Every line holding the string "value" is to be copied from the entries below.

Data records
= Beginning of Section =
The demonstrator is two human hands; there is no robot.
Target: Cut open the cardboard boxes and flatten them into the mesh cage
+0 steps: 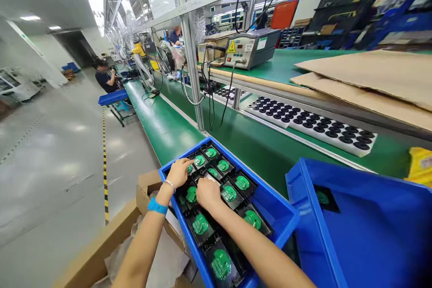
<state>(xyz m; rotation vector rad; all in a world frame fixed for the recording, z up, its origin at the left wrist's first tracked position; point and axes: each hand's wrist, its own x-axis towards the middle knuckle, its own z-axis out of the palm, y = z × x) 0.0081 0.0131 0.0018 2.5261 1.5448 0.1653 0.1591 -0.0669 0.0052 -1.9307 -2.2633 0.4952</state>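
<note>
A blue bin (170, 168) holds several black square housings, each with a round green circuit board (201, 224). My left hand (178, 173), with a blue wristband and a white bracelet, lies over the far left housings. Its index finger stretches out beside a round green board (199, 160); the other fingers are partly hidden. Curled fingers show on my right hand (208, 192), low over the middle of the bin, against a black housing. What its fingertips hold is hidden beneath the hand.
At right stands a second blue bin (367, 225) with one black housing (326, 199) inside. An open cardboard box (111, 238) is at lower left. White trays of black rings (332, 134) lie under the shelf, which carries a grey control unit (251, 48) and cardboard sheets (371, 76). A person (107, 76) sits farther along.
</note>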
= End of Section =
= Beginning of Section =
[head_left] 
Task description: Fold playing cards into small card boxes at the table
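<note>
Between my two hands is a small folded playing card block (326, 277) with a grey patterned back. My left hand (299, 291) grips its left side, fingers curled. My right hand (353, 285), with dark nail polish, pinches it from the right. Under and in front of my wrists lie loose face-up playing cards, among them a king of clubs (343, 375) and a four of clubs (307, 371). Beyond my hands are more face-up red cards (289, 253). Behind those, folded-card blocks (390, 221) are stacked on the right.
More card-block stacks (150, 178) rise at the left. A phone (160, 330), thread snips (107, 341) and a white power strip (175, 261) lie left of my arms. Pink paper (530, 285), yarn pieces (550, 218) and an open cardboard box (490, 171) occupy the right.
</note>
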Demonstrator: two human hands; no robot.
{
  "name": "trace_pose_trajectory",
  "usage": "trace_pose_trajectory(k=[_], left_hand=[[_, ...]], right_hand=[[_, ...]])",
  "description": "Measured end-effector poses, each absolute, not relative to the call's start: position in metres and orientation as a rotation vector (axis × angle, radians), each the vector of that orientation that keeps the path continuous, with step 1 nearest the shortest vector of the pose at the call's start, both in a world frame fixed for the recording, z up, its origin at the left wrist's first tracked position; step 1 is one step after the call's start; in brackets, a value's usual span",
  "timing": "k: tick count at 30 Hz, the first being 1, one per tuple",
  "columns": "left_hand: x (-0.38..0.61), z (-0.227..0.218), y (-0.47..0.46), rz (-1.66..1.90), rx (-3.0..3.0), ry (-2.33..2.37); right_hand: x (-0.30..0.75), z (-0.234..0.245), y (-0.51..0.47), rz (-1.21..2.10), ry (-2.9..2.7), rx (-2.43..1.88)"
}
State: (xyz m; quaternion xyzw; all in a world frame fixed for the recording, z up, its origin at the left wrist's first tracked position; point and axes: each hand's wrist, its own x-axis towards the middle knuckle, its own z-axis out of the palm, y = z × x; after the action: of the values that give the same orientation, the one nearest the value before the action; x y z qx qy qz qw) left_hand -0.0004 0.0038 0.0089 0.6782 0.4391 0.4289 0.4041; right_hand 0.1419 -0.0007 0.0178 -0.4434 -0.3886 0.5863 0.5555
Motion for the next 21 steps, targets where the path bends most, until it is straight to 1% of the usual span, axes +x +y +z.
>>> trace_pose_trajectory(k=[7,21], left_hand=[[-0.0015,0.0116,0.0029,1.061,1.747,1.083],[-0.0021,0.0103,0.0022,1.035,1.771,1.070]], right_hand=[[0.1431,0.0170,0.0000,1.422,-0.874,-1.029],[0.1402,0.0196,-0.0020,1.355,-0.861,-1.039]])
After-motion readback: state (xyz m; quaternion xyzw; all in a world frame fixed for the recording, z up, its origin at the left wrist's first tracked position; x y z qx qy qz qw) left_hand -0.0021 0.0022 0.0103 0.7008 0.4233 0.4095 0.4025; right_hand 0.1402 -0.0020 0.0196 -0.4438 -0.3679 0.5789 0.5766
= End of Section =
- TASK RESPONSE:
  "description": "Measured end-effector poses, each absolute, not relative to the call's start: position in metres and orientation as a rotation vector (axis × angle, radians), each the vector of that orientation that keeps the path continuous, with step 1 nearest the shortest vector of the pose at the call's start, both in a world frame fixed for the recording, z up, its origin at the left wrist's first tracked position; step 1 is one step after the call's start; in brackets, a value's usual span",
State: (xyz m; quaternion xyzw; all in a world frame fixed for the recording, z up, its origin at the left wrist's first tracked position; point and axes: each hand's wrist, its own x-axis towards the middle knuckle, its own z-axis out of the palm, y = z × x; after the action: of the values that give the same orientation, the one nearest the value before the action; x y z qx qy qz qw) left_hand -0.0004 0.0038 0.0089 0.6782 0.4391 0.4289 0.4041; right_hand 0.1419 -0.0007 0.0178 -0.4434 -0.3886 0.5863 0.5555

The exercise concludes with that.